## Assignment
Restate the listing below word for word.

^^^^

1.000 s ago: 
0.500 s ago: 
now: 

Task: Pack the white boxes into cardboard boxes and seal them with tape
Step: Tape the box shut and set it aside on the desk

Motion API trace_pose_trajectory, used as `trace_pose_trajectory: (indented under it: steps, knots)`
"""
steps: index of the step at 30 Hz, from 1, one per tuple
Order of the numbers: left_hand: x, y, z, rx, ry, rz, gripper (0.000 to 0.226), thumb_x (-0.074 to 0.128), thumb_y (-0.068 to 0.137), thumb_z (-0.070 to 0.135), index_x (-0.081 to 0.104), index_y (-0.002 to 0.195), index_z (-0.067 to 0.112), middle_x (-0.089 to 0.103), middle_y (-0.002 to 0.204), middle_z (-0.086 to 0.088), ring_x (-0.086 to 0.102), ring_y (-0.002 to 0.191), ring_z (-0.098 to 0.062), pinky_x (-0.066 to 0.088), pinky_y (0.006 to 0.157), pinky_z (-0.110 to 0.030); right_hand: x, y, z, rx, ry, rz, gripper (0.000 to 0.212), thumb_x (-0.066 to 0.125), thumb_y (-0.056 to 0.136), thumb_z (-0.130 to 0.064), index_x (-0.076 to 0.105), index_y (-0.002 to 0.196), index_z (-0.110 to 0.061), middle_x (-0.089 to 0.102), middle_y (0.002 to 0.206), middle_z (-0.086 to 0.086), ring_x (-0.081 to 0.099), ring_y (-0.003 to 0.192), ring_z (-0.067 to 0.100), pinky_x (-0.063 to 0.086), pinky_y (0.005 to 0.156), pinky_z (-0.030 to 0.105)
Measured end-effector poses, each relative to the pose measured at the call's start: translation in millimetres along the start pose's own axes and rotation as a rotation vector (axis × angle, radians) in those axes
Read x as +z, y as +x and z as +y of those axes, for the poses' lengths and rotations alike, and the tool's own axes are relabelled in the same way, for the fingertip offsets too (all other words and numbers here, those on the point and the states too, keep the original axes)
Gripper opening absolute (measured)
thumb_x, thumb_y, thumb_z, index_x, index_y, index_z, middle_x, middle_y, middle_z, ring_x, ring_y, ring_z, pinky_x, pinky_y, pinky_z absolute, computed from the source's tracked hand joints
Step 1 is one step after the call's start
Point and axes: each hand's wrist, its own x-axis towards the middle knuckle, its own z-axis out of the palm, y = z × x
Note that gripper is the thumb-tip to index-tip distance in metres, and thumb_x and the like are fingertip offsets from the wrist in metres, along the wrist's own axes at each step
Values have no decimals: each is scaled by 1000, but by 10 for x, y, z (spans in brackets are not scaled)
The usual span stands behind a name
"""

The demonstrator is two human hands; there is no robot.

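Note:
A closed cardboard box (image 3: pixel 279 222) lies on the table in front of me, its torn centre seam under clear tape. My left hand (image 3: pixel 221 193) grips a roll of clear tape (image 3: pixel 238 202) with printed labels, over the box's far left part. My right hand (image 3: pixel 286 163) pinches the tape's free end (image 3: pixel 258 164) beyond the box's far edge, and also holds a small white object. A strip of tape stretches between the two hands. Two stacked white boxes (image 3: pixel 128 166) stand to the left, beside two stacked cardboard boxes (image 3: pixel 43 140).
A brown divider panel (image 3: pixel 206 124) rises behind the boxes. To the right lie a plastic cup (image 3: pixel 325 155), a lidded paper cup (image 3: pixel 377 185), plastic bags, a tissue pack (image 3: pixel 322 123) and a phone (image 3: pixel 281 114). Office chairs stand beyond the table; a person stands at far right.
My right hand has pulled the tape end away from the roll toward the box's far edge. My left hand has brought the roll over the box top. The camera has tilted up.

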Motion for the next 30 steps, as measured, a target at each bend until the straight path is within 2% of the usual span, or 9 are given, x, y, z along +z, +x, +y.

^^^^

## Solution to the problem
1.000 s ago: 
0.500 s ago: 
now: 

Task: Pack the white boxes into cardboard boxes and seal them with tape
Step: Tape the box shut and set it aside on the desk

Motion API trace_pose_trajectory, used as `trace_pose_trajectory: (indented under it: steps, knots)`
"""
steps: index of the step at 30 Hz, from 1, one per tuple
Order of the numbers: left_hand: x, y, z, rx, ry, rz, gripper (0.000 to 0.226), thumb_x (-0.074 to 0.128), thumb_y (-0.068 to 0.137), thumb_z (-0.070 to 0.135), index_x (-0.081 to 0.104), index_y (-0.002 to 0.195), index_z (-0.067 to 0.112), middle_x (-0.089 to 0.103), middle_y (-0.002 to 0.204), middle_z (-0.086 to 0.088), ring_x (-0.086 to 0.102), ring_y (-0.002 to 0.191), ring_z (-0.098 to 0.062), pinky_x (-0.066 to 0.088), pinky_y (0.006 to 0.157), pinky_z (-0.110 to 0.030); right_hand: x, y, z, rx, ry, rz, gripper (0.000 to 0.212), thumb_x (-0.066 to 0.125), thumb_y (-0.056 to 0.136), thumb_z (-0.130 to 0.064), index_x (-0.076 to 0.105), index_y (-0.002 to 0.196), index_z (-0.110 to 0.061), middle_x (-0.089 to 0.102), middle_y (0.002 to 0.206), middle_z (-0.086 to 0.086), ring_x (-0.081 to 0.099), ring_y (-0.003 to 0.192), ring_z (-0.067 to 0.100), pinky_x (-0.063 to 0.086), pinky_y (0.005 to 0.156), pinky_z (-0.030 to 0.105)
Measured end-effector poses, each relative to the pose measured at the call's start: translation in millimetres along the start pose's own axes and rotation as a rotation vector (axis × angle, radians) in those axes
Read x as +z, y as +x and z as +y of those axes, for the poses' lengths and rotations alike, and the tool's own axes are relabelled in the same way, for the fingertip offsets too (all other words and numbers here, those on the point and the states too, keep the original axes)
Gripper opening absolute (measured)
thumb_x, thumb_y, thumb_z, index_x, index_y, index_z, middle_x, middle_y, middle_z, ring_x, ring_y, ring_z, pinky_x, pinky_y, pinky_z absolute, computed from the source's tracked hand joints
Step 1 is one step after the call's start
Point and axes: each hand's wrist, its own x-axis towards the middle knuckle, its own z-axis out of the palm, y = z × x
Note that gripper is the thumb-tip to index-tip distance in metres, and thumb_x and the like are fingertip offsets from the wrist in metres, along the wrist's own axes at each step
Values have no decimals: each is scaled by 1000, but by 10 for x, y, z (spans in brackets are not scaled)
The usual span stands behind a name
"""

The demonstrator is two human hands; there is no robot.

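Note:
A closed cardboard box (image 3: pixel 279 222) lies on the table in front of me, its torn centre seam under clear tape. My left hand (image 3: pixel 221 193) grips a roll of clear tape (image 3: pixel 238 202) with printed labels, over the box's far left part. My right hand (image 3: pixel 286 163) pinches the tape's free end (image 3: pixel 258 164) beyond the box's far edge, and also holds a small white object. A strip of tape stretches between the two hands. Two stacked white boxes (image 3: pixel 128 166) stand to the left, beside two stacked cardboard boxes (image 3: pixel 43 140).
A brown divider panel (image 3: pixel 206 124) rises behind the boxes. To the right lie a plastic cup (image 3: pixel 325 155), a lidded paper cup (image 3: pixel 377 185), plastic bags, a tissue pack (image 3: pixel 322 123) and a phone (image 3: pixel 281 114). Office chairs stand beyond the table; a person stands at far right.
My right hand has pulled the tape end away from the roll toward the box's far edge. My left hand has brought the roll over the box top. The camera has tilted up.
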
Motion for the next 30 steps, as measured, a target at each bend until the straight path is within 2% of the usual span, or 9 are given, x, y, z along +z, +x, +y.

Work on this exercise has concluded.